## WORK REQUIRED
The output should be every line below that includes the word "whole".

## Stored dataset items
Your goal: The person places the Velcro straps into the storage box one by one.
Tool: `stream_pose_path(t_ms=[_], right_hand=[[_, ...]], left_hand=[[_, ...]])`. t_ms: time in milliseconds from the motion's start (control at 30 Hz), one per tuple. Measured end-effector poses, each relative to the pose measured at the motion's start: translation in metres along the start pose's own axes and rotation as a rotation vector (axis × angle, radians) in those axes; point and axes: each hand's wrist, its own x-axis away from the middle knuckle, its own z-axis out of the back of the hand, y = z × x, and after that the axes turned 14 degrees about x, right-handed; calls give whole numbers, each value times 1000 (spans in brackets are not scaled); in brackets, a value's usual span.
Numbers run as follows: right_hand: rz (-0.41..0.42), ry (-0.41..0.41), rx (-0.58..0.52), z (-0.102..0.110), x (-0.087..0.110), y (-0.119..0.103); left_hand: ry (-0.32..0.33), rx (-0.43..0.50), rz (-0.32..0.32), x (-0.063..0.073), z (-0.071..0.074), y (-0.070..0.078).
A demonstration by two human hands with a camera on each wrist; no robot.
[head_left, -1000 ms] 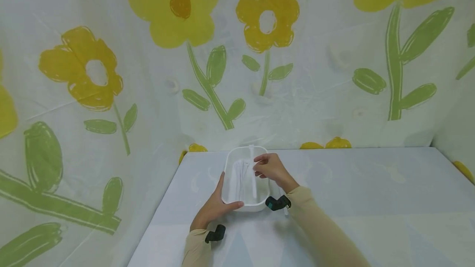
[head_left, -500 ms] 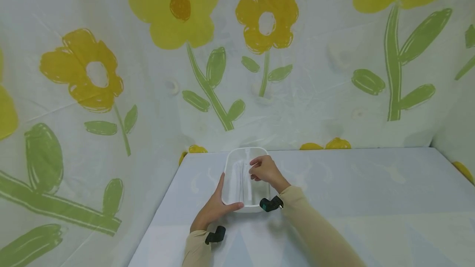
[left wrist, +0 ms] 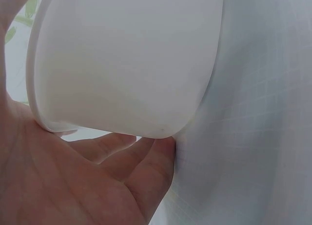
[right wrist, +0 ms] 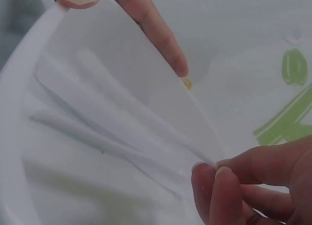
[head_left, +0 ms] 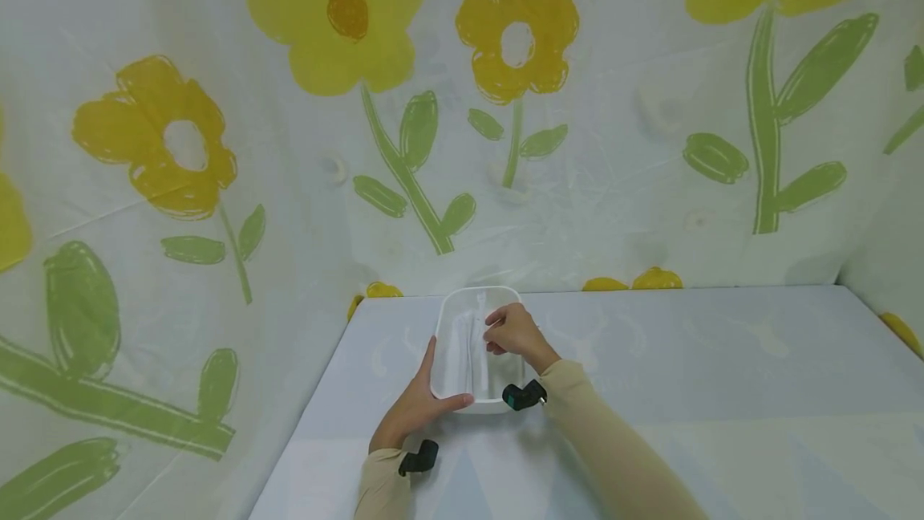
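A white plastic bin [head_left: 507, 383] with rounded corners stands on the table. Inside it, several long white folded strips [right wrist: 112, 108], soft-looking like cloth, lie side by side at the left and middle. My left hand [head_left: 422, 406] holds the bin's near left corner, thumb along the near rim and fingers against the outer wall. In the left wrist view its fingertips reach the bin's lower edge [left wrist: 161, 130]. My right hand [head_left: 516, 335] is over the bin's right side, thumb and forefinger pinching the upper edge of the rightmost strip [head_left: 482, 359]. The strips' exact kind is unclear.
The pale patterned table [head_left: 686, 375] extends to the right of the bin. Behind and at the left hangs a white sheet [head_left: 613, 207] printed with yellow flowers. Black wrist cameras [head_left: 419, 457] sit at both sleeves.
My right hand has shifted left with the rightmost strip, bringing it beside the other strips. It has barely moved in the last half second. My left hand stays at the bin's corner.
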Motion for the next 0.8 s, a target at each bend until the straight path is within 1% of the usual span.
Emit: stream_pose_path(t_ms=[400,800], right_hand=[[2,6,17,-3,-3,3],[-4,5,10,-2,-1,2]], left_hand=[[10,-4,3,0,0,0],[2,5,-14,0,0,-1]])
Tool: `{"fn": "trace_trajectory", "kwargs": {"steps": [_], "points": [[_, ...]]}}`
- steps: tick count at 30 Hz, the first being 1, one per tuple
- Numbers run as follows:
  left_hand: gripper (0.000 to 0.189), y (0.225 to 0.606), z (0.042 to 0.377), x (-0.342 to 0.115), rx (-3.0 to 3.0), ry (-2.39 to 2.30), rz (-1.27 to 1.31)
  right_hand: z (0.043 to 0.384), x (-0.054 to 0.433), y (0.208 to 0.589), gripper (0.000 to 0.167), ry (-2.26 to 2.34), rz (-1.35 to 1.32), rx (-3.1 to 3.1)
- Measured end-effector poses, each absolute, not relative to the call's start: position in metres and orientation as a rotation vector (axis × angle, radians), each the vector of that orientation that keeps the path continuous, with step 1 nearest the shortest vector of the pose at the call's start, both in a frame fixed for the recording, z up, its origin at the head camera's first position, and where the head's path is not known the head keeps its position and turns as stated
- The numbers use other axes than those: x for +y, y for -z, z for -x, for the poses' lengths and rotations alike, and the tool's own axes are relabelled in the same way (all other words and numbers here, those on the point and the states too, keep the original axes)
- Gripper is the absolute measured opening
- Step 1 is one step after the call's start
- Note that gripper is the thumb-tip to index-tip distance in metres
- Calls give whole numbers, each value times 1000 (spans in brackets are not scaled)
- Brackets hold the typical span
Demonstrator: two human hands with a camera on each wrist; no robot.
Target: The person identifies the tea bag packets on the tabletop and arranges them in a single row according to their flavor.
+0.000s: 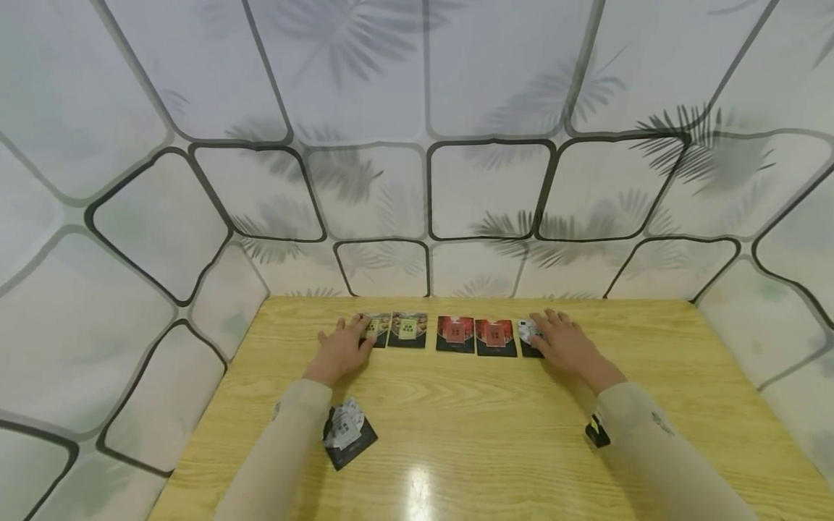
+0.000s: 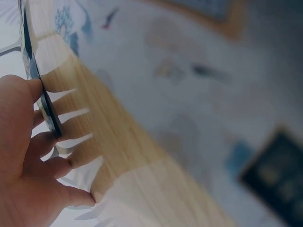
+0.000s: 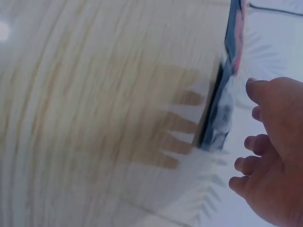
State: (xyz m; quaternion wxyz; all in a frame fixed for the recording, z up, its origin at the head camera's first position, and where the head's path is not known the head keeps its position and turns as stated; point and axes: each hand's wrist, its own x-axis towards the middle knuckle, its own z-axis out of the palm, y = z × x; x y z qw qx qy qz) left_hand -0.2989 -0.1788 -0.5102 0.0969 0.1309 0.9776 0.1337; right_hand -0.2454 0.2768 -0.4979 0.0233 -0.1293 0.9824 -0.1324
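Note:
Several small flat square packets lie in a row on the wooden table. My left hand point(image 1: 339, 351) rests on the leftmost packet point(image 1: 380, 329), black with a yellow-green label, its fingers fairly straight; in the left wrist view the thumb touches the packet point(image 2: 49, 113). Beside it lies a matching packet point(image 1: 407, 331). Two red-and-black packets point(image 1: 455, 334) follow to the right. At the right end, my right hand point(image 1: 567, 345) is spread over a grey-and-black packet point(image 1: 526, 340), partly covering it. In the right wrist view, the fingertips point(image 3: 253, 143) appear slightly apart from that packet point(image 3: 220, 118).
Another grey-and-black packet point(image 1: 352, 438) lies tilted beside the left sleeve point(image 1: 283, 441). A small black object point(image 1: 597, 432) is at the right sleeve point(image 1: 658, 441). Patterned fabric walls point(image 1: 489, 188) stand behind and beside the wooden table point(image 1: 456, 412).

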Motion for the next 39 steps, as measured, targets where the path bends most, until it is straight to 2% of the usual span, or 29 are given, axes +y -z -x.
{"fn": "trace_trajectory", "kwargs": {"steps": [11,28,39], "points": [[63,513,299,-178,2892,-378,-382,232,238,491,61,456,527,3051],[63,512,301,-178,2897,-379,-389,191,144,496,57,469,941,2865],[62,514,301,-178,2917,-352,-402,172,100,500,54,381,1107,2787]]}}
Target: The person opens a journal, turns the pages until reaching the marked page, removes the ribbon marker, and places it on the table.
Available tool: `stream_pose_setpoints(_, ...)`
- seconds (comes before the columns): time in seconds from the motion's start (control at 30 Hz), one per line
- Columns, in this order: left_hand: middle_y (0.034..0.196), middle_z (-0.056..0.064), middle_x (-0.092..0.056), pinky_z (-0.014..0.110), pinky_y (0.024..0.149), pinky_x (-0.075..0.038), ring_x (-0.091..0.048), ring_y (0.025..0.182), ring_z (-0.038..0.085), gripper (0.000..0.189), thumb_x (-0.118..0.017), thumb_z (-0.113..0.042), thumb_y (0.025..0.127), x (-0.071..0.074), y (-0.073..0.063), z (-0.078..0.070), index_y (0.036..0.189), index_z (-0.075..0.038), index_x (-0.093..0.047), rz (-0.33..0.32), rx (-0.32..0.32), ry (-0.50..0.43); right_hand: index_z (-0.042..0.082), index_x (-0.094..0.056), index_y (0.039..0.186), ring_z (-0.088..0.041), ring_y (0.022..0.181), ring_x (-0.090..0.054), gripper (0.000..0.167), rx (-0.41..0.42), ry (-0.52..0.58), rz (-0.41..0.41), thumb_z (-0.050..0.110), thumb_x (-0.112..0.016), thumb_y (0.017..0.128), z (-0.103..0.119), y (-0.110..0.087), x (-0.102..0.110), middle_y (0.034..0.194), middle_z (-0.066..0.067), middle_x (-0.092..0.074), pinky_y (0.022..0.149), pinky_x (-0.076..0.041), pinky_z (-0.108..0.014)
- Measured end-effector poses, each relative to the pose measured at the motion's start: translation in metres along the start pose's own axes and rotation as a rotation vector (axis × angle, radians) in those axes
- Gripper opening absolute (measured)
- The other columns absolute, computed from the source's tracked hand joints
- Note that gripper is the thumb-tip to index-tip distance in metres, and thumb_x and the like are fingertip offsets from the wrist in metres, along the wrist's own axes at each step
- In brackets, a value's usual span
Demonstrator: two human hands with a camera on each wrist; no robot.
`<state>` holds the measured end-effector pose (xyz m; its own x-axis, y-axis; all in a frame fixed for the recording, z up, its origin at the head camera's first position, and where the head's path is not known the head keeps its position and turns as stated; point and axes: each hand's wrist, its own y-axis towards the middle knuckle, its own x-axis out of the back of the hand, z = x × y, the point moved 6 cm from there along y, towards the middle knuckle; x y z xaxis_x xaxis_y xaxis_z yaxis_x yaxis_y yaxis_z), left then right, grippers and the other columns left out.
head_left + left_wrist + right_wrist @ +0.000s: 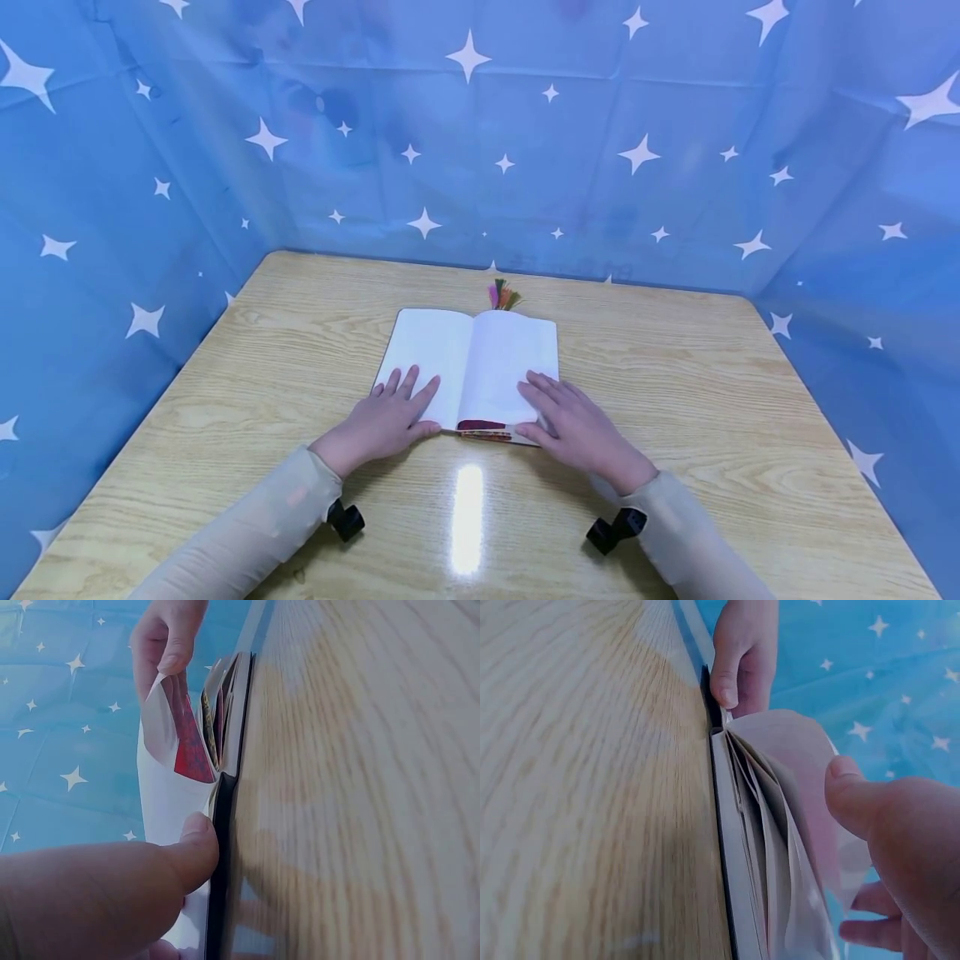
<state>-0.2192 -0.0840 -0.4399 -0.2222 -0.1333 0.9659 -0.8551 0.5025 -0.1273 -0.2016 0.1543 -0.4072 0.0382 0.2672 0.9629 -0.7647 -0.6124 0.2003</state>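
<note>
An open notebook [438,354] with blank white pages and a dark cover lies on the table. My left hand [386,421] rests on its left page with fingers spread, the thumb at the near edge. My right hand [573,421] is at the right page; its thumb [847,776] and fingers pinch a raised page [157,724] near the lower corner. Under that page, red patterned flat pieces [191,746] show between the leaves. Colourful tassels [504,296] stick out past the far edge of the notebook. The wrist views partly hide the fingertips.
The notebook lies on a light wood-grain table [660,358]. A blue curtain [360,183] with white stars surrounds its back and sides. Small black devices [347,521] sit at both wrists. A bright reflection shines on the near tabletop.
</note>
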Motion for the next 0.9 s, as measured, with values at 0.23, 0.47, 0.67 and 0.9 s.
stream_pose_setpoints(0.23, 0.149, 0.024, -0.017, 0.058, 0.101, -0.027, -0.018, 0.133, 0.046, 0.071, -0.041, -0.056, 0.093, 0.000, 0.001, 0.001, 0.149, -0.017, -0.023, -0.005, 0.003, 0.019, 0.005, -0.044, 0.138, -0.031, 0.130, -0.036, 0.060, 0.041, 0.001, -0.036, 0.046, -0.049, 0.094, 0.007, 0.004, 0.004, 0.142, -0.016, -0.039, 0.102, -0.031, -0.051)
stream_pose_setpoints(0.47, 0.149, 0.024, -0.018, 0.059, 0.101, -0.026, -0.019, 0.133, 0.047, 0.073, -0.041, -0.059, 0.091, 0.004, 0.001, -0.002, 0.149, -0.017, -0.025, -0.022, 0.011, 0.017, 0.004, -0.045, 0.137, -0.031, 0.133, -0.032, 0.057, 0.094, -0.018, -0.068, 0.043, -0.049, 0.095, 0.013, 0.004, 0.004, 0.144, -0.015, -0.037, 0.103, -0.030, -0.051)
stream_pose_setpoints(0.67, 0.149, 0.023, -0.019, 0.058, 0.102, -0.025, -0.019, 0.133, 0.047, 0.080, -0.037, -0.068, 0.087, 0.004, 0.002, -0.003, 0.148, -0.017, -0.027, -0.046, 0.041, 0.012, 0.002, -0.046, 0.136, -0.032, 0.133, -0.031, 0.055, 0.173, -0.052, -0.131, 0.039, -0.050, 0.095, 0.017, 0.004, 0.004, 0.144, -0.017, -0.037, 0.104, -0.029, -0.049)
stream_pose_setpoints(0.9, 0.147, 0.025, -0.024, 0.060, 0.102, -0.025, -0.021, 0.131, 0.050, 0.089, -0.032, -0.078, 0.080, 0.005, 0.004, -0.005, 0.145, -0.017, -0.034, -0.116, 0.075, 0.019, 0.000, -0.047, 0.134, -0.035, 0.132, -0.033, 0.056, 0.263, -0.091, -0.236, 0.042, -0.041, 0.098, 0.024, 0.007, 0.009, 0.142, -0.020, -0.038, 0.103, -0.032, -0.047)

## EXERCISE RESULT
Tool: `stream_pose_path(t_ms=[_], right_hand=[[_, ...]], left_hand=[[_, ...]])`. t_ms: time in milliseconds from the motion's start (control at 30 Hz), one per tuple. Measured end-effector poses, each relative to the pose measured at the motion's start: translation in metres along the start pose's own axes and rotation as a rotation vector (axis × angle, radians) in those axes; point and axes: each hand's wrist, its own x-axis away from the middle knuckle, its own z-axis out of the back of the hand, y = z × x, and after that the axes turned 14 degrees about x, right-handed; calls give whole numbers, each value times 1000 (spans in brackets are not scaled); in brackets, a value's usual span.
- Calls give whole numbers, each value times 1000 (spans in brackets are not scaled)

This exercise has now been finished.